Genau diesem Hulk könnte in den nächsten Partien eine entscheidende Rolle zukommen. Denn nicht nur Felipe Scolari, sondern die ganze Nation fragt sich: Wer soll Neymar ersetzen? Fred und Jo sind Strafraumstürmer und haben das Niveau des Barça-Stürmers bei weitem nicht. Hulk ist zwar auch nicht der Spielmacher wie Neymar, aber wenigstens zeigt er aufsteigende Form. Doch seine Position müsste dann ein anderer übernehmen. Gleiches gilt für Oscar.
Von der Ersatzbank aus könnte daher die Stunde von Willian schlagen. Der Chelsea-Profi kam an dieser WM bisher noch wenig zum Einsatz, aber die Position hinter den Stürmern könnte er vom aktuellen Kader wohl am besten übernehmen.
Bernard, Paulinho, Hernanes, Ramires oder Fernandinho – die bisher regelmässig im Mittelfeld zum Einsatz kamen, aber alle keinen Stammplatz beanspruchen dürfen – scheinen nicht bereit zu sein, eine so wichtige Rolle einzunehmen.
Der Superstar verletzt und keiner da, der ihn ersetzen kann. Da denkt jeder Brasilianer wie erwähnt sofort an die WM 1962. Damals reiste die Seleçao mit Pelé als grossem Star an. Doch «o rei» wurde im zweiten Gruppenspiel verletzt und fiel mit einem Muskelfaserriss aus.
Trainer Aymoré Moreira zauberte daraufhin für das entscheidende Gruppenspiel gegen Spanien – das gewinnen werden musste – Amarildo aus dem Hut. Alleine die Nomination des damals 23-Jährigen hatte für Kontroversen gesorgt. Und jetzt soll der den grossen Pelé ersetzen? Doch Amarildo überraschte alle. Er erzielte gegen Spanien in der 72. Minute den Ausgleich und köpfte sein Team in der 86. Minute mit dem 2:1-Siegestreffer in die Viertelfinals.
Zusammen mit Dribbler Garrincha führte er in der Folge Brasilien ins Endspiel, wo er nur zwei Minuten nach dem Führungstor der Tschechoslowakei den Ausgleich besorgte und damit die Wende zum 3:1-Sieg einleitete.

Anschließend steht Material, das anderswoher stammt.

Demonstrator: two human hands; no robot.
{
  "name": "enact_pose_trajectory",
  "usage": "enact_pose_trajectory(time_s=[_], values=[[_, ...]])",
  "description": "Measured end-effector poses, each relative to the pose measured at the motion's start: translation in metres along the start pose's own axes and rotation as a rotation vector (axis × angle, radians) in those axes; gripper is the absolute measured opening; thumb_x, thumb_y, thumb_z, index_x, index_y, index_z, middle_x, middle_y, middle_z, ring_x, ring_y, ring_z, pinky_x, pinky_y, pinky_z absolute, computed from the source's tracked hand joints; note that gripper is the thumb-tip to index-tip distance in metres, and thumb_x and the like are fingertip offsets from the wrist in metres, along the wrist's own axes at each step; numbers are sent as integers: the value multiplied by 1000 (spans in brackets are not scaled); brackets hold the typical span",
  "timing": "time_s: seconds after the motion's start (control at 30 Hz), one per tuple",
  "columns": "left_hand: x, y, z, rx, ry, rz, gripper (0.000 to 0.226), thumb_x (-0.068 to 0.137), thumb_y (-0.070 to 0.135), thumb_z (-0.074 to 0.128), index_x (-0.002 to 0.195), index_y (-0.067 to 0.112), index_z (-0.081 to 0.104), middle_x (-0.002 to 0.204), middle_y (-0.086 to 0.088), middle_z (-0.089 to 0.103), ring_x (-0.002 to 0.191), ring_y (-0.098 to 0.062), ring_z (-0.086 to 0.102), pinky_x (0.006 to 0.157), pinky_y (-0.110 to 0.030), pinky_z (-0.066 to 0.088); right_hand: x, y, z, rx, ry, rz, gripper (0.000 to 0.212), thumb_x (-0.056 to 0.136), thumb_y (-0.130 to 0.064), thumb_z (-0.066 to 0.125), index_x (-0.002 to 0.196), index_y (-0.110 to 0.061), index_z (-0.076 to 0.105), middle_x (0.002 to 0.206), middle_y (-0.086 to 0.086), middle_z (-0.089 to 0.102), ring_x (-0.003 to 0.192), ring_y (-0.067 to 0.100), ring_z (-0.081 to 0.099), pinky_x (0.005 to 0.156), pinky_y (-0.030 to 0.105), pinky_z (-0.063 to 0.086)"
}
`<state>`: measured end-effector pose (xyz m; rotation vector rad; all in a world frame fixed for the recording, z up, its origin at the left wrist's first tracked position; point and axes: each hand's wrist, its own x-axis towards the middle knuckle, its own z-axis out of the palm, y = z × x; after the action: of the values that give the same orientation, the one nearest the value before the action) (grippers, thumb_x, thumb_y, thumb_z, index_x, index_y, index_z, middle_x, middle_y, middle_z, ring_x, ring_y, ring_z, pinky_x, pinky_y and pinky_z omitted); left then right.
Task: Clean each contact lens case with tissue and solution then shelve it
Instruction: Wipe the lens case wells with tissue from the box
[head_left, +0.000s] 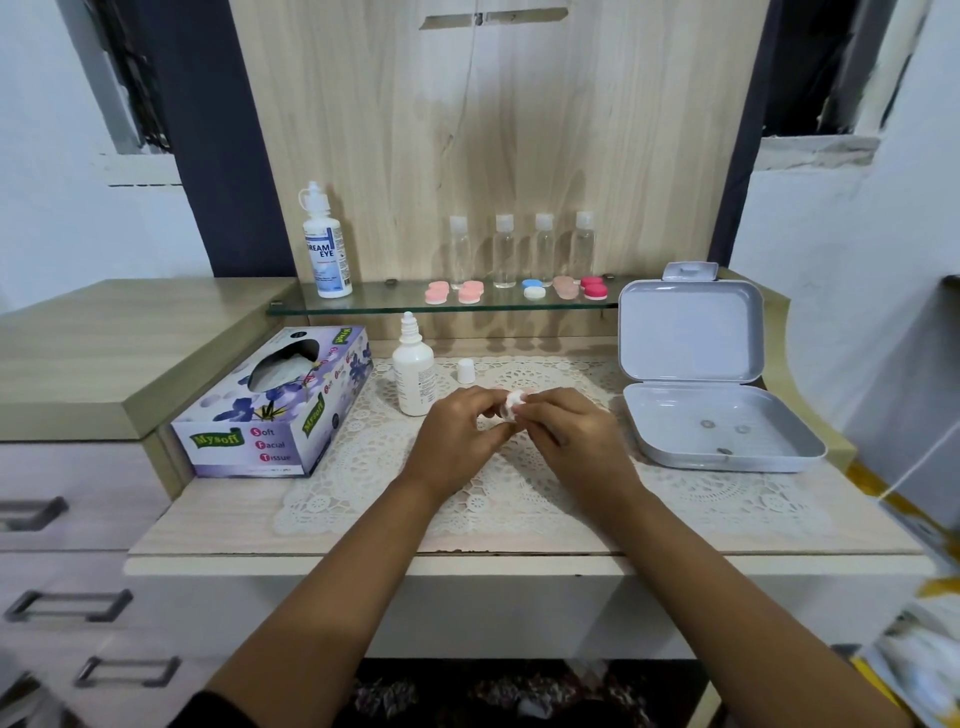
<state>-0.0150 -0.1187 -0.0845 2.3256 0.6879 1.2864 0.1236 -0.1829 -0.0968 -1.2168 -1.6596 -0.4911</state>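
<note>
Head view: both hands are seen meeting above the middle of a white lace doily (519, 499) that is spread over the pale wooden desk (208, 525). A small crumpled white tissue wad (514, 402) is pinched between the curled fingers of the left hand (457, 431) and the right hand (566, 436); whether a lens case is wrapped inside cannot be told.

An uncapped white plastic solution bottle (413, 371) stands just beside the left knuckles, with its white cap (466, 370) set behind the hands. A purple flowered tissue box (275, 405) is placed at the desk's left edge, and an open grey plastic hinged box (717, 431) near the right edge. Bare doily is left between the hands and the front edge.

On the glass shelf (363, 307) above, five round lens cases are lined close to the front rim: two pink pairs (437, 292), a blue-and-white pair (534, 289), a pale rose pair (565, 287) and a red pair (595, 288). Free glass is seen between them and a tall white labelled bottle (327, 249).
</note>
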Motion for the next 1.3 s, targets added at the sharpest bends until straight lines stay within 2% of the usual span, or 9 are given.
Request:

Nachdem die Fifa schon Gelbsperren für Finals abgeschafft hat, sollte sie auch Verletzungen ab Halbfinale verbieten #neymar #wirbelbruch
— Daniel Engel (@EngelD_Tdf) 5. Juli 2014
Amarildo ist heute 75-jährig und kritisierte die Nationalmannschaft nach den Gruppenspielen: «Es fehlt bisher ein überzeugender Sieg, das gegen Kamerun war noch keiner.» Den überzeugenden Sieg hat Amarildo noch immer nicht gesehen. Aber nach Neymars Out wurde er von «Radio ESPN» zu seiner Meinung gefragt und dem Volk Hoffnung auf ein «Zweites 1962» geben. «Wir dachten damals auch, Pelé sei nicht zu ersetzen. Aber jeder ist ersetzbar», sagte der ehemalige Star zwar brav, doch dann enttäuschte er die Hörer bitter: «Leider sehe ich heute keinen Amarildo.»
Dies sei auch ein Fehler von Scolari. Denn Amarildo glaubt, dass einzig Robinho momentan in der Lage wäre, die Rolle von Neymar zu übernehmen. Dumm nur, dass dieser bekanntlich gar nicht erst für die WM nominiert wurde.